Predictions for the Political Future

Looking back to 2005, I wonder what I would have predicted for the political trends of 2015. Of course it is tempting to inflate my success score (I did sort of predict 9/11 a couple of years before it happened, so at least I have that,) but here’s my attempt to be honest:

1. A variety of issues like abortion and the Middle East will remain prominent. Check.

2. Gay marriage is guaranteed, sooner or later. Check.

3. Transgender issues will never break into the mainstream, because there just aren’t that many trans people. Nope. Transgender issues have become oddly prominent.

4. Increased concern for the environment/global warming/alternative energy/peak oil. Nope.

5. Democrats focus on poverty/labor issues of the Occupy Wall Street variety. Nope. That’s been abandoned for anti-racism.

6. Internet feminism will be a growing political force. I give this a sort-of check, because internet feminism actually got much bigger than I expected, and then slid into anti-racism, which I didn’t expect. I should have, though. People were talking about it.

7. I was concerned at the time with over-criminalization/over-regulation destroying the country, but wouldn’t have predicted that anyone but me would care about these things. I’ve since discovered that I can always bond with my Republican relatives by complaining about over-regulation of small  businesses, and the Black Lives Matter movement has at least noticed some aspects of the over-criminalization.

8. I did not predict the demise of libertarianism due to the rise of SJWs pushing anti-racism on the left and the the alt-right / neoreaction response.

9. I did not see ISIS coming.

 

So I got to thinking, what do I predict for the future? Can I do better? I’m going to write down my predictions for 2025 now, so I can check back in a decade:

1. The government attempts to cut prison population by, say, 25%, between now and then. This is not to say that they will succeed, but that this will be their goal. The easiest methods will be paroling/releasing inmates, cutting sentences, and legalizing drugs, but there will also be some push to just arrest fewer people.

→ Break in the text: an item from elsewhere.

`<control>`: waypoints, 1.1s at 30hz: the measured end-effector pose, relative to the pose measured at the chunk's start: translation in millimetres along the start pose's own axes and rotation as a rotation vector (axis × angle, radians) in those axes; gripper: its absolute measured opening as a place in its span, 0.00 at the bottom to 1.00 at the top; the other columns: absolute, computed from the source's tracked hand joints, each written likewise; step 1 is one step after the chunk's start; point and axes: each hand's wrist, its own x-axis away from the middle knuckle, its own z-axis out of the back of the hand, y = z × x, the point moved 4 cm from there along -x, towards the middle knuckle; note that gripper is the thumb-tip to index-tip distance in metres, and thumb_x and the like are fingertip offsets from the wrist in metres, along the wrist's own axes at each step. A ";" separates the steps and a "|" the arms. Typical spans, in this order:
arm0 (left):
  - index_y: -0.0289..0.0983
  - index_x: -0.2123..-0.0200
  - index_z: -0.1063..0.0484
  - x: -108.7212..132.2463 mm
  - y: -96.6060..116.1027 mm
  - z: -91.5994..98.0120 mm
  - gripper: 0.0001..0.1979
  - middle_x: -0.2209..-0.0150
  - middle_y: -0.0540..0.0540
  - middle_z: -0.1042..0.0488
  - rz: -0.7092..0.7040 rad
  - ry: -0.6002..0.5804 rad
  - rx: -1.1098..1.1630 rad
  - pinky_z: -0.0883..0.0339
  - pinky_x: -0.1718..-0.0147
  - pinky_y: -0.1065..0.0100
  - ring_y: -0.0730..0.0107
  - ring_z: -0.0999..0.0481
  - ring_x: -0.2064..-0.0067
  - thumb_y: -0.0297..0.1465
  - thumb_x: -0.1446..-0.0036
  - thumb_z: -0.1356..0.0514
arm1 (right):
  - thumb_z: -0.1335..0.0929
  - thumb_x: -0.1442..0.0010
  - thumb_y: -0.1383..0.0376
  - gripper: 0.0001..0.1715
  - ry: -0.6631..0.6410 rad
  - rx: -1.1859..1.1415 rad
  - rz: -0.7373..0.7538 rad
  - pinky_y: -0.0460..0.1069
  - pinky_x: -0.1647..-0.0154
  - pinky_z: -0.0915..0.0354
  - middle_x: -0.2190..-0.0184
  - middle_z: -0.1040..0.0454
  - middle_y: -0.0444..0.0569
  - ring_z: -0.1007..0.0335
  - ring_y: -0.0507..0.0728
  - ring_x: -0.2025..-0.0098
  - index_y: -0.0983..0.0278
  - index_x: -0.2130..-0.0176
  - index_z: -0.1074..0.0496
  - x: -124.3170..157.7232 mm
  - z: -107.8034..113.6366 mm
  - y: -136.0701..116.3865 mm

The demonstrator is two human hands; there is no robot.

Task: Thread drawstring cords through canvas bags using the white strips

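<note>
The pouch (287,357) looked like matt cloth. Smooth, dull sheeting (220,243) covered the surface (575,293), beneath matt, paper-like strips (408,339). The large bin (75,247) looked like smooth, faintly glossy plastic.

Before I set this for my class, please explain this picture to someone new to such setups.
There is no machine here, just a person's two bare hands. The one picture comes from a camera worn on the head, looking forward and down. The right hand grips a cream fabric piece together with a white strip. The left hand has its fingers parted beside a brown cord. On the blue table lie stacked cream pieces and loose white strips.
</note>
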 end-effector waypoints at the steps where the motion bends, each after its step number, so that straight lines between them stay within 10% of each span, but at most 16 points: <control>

2. In a related move, schools will attempt to equalize punishments by race. It won’t work.

3. Large numbers of African-Americans moved out of slums in places like Detroit and into suburban neighborhoods in places like Seattle. This will result in lower crime in Detroit and higher crime in Seattle, triggering more white flight.

3. By 2025, government will have begun reversing its imprisonment policy to deal with a 1980s-style crime wave.

4. California’s budget will eventually collapse, though probably not within ten years. A large % of people in the state will be working (and living) “under the table”, so to speak, both to protect their wages from taxation and because complying with tax laws and other regulations is a huge pain in the butt. Those who can’t work under the table will increasingly move out, driving up land prices/rents in nearby states. Without taxes, there will be no money for pensions, police, schools, infrastructure, etc. Collapse will end with the Feds moving in to take over the place and sort out the mess.

5. More generally, over-regulation and taxation will continue placing an enormous burden on businesses, especially small businesses, continuing the ossification trend that will make America an increasingly unattractive place to do business.

6. Sometime in the next decade, a 2008-style economic downturn and aftermath; pensions collapse generally.

Looking further out:

7. Increased violence in “El Norte” as Latin American drug and gang violence becomes rooted in the area.

8. The % of whites with IQs over 140 continues to decline; black IQ appears to be declining faster. High-IQ Americans will increasingly come from immigrant backgrounds.

9. Abortion, the Middle East, etc., will continue being issues just like they are now.

10. The Left fractures as Muslim groups grow powerful enough to insist on toleration for cousin marriage, polygamy, and Sharia law, and no longer support leftist ideological things like female empowerment, abortion, or gay marriage. The necessary compromises will make no one happy.

11. The current SJW-style racial narrative will move on to other topics as the growing Hispanic population starts throwing its weight around. Hispanics aren’t big on voting, but when they do vote, they’ll make a pretty solid ethnic block, and they won’t really care about black issues. Blacks will have trouble competing with Hispanics on the labor market and will get displaced from Hispanic neighborhoods. Hispanics will not have the same fear of looking racist in their dealings with blacks as whites have, and will be pretty open about this.

12. NRx as we know it will probably also be gone, as prominent bloggers get bored and move on to other projects.

 

ETA: I meant to ask: What are your predictions?